Eu fico em silêncio. E acho que é a resposta errada.

- Okay, a gente se fala Enna – ela diz num tom ressentido e impaciente. Consigo ouvir em sua voz, que Alice está decepcionada comigo.

- Me desc... – começo, mas ela desliga antes de eu terminar.

Eu estou sentada no café perto de casa, há duas quadras do metrô. Está escuro, ficando frio, e Eric está atrasado. Eu mando mensagens pra ele, mas elas não chegam, e aí eu começo a ficar angustiada, sem saber se ele me deu um bolo, se ele só teve algum problema e se atrasou, se eu devo ir embora, se eu ligo ou se eu fico aqui, se peço alguma coisa pra começar e espero ele por mais alguns minutos.

- Enna? – Escuto atrás de mim. Quando me viro Eric está sorrindo, ele puxa a cadeira do lado da minha e senta – Oi.

- Oi – sorrio – você está atrasado.

- Eu fiquei sem internet pra te dizer. Eu perdi um trem, precisei pegar o outro.

- Ah – faço. Nessas horas eu penso o quanto seria idiota se eu tivesse ido embora por coisas comuns do dia a dia. Eu quis morrer quando me demitiram por um atraso de oito minutos, mas eu estou aqui reclamando do atraso dele, de menos de vinte.

- Você já pediu alguma coisa? – ele pergunta.

- Não. Estava esperando – digo.

- Ah – ele faz como se sentisse uma pontada de culpa – Eu estou com fome, podemos comer alguma coisa?

Eu faço um gesto positivo com a cabeça.
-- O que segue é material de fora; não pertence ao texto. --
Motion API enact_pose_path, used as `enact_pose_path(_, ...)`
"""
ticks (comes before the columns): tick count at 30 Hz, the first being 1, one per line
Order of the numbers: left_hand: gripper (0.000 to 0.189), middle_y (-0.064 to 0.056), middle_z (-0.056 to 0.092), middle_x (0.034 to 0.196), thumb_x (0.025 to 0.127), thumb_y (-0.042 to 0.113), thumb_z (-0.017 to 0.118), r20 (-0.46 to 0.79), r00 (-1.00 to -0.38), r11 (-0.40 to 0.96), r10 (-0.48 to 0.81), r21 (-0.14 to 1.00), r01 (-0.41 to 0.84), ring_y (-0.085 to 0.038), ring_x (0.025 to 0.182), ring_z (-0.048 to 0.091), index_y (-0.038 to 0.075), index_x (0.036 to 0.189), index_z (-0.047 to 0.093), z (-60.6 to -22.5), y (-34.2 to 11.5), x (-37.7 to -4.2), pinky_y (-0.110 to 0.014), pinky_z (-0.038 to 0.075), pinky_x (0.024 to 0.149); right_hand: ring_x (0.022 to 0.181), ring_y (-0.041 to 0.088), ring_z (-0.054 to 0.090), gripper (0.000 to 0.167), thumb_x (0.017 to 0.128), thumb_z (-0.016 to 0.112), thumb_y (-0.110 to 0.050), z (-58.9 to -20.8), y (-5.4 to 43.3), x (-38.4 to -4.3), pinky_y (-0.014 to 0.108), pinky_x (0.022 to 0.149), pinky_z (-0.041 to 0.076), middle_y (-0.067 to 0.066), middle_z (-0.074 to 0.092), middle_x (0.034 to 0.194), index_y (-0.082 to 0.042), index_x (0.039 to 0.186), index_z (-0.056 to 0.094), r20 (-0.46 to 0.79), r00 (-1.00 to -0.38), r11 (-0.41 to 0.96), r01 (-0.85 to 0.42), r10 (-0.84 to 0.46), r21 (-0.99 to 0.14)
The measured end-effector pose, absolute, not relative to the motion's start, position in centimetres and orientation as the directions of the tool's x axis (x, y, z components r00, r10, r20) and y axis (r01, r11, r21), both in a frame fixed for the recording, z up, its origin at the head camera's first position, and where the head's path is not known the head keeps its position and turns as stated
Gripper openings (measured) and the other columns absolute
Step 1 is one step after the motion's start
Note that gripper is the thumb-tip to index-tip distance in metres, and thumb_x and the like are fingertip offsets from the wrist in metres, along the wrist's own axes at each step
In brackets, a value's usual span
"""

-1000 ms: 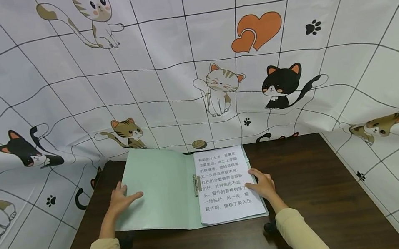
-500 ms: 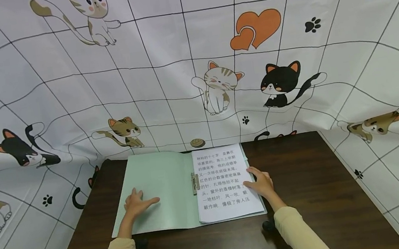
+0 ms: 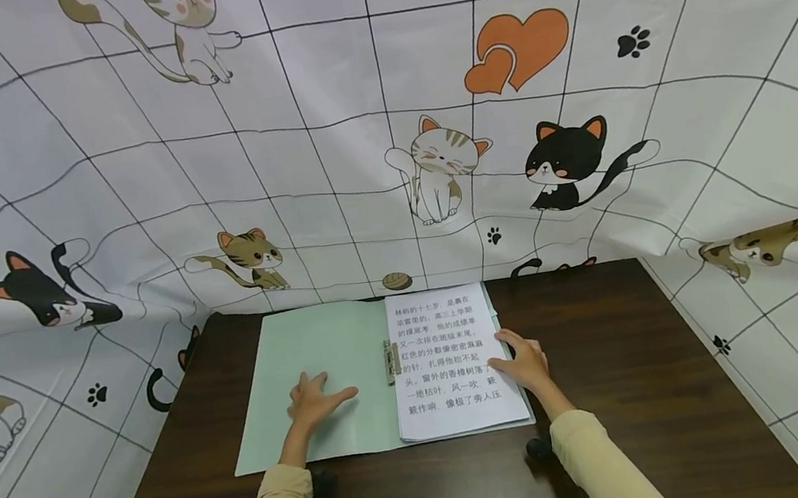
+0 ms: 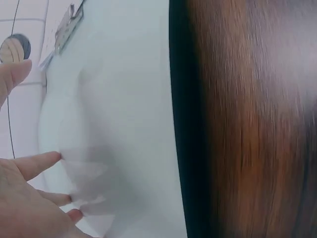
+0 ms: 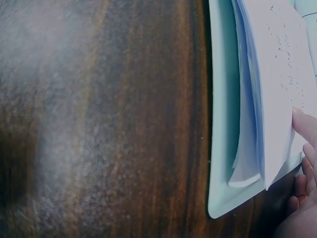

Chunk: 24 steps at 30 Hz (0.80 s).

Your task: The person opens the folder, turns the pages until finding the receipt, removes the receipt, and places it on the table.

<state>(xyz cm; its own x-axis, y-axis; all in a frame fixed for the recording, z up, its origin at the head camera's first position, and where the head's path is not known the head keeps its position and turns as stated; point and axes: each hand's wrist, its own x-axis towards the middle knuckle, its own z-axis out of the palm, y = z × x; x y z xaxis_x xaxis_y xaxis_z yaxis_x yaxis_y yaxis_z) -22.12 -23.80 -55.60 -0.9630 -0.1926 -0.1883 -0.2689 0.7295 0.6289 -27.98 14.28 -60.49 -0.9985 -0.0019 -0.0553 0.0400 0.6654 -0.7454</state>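
A pale green folder (image 3: 334,333) lies spread open on the dark table. A stack of printed paper (image 3: 450,410) sits on its right half, beside a metal clip (image 3: 389,364) at the spine. My left hand (image 3: 316,403) is over the bare left cover with its fingers spread; in the left wrist view the fingertips (image 4: 54,156) are at the pale cover. My right hand (image 3: 525,363) rests at the right edge of the paper. Its thumb (image 5: 303,121) touches the top sheet in the right wrist view, while the other fingers lie beside the folder's edge.
The brown wooden table (image 3: 610,356) extends to both sides and in front of the folder. A white cloth with cat prints (image 3: 352,120) hangs behind and around it. Small dark objects (image 3: 539,449) show beneath both wrists.
My left hand has moved right, from the outer edge of the left cover towards its middle. That cover lies flatter now. The right hand has stayed at the paper's edge.
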Motion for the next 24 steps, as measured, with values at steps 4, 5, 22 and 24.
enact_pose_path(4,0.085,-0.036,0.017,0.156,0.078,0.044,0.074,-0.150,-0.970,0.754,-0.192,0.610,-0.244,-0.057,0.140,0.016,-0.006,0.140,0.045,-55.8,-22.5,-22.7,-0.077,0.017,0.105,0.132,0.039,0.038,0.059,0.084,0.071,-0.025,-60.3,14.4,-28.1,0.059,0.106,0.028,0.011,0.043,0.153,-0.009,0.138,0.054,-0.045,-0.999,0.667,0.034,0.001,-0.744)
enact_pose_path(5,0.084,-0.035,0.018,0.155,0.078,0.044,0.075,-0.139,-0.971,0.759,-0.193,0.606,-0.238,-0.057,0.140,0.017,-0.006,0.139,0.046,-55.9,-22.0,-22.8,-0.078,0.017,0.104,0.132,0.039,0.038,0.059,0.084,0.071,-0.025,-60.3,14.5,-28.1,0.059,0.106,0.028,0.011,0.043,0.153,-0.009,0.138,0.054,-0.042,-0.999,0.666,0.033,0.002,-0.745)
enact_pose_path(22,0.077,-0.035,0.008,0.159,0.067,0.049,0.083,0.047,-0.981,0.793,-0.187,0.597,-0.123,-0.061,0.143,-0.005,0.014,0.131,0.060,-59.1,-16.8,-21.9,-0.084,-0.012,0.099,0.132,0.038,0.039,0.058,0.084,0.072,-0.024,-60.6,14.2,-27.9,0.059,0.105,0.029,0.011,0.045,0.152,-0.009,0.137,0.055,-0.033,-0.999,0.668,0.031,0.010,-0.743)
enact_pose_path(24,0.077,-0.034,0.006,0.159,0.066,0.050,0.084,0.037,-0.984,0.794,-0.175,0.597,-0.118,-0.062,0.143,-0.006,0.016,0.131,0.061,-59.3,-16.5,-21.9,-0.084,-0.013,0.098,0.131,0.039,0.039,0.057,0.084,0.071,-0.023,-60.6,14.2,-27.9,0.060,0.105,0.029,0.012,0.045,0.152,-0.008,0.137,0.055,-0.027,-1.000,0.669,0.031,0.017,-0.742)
Acabo pedindo exatamente o que eu pedia sempre que vinha aqui com tio Peter. Capuccino e Panini. Enquanto Eric escolhe eu repasso o que tem acontecido na minha vida em flashs.

Então tudo isso começou comigo, perdendo o estágio e querendo por a vida nos eixos. Eu sai com meu melhor amigo, e descobri que ele ia terminar com minha irmã. Ai eu fiz planos num caderno, mas ele caíram por chão quando eu recebi um pacote de cartas, que me levaram de volta pro Eric que eu beijei no laboratório da faculdade há um ano atrás. No fim das contas eu sai com a Alice, que se infiltrou nessa história maluca sem eu entender bem como, nós ficamos, eu fugi de novo e estou agora sentada num café com o mesmo cara de quem eu fugi um ano atrás.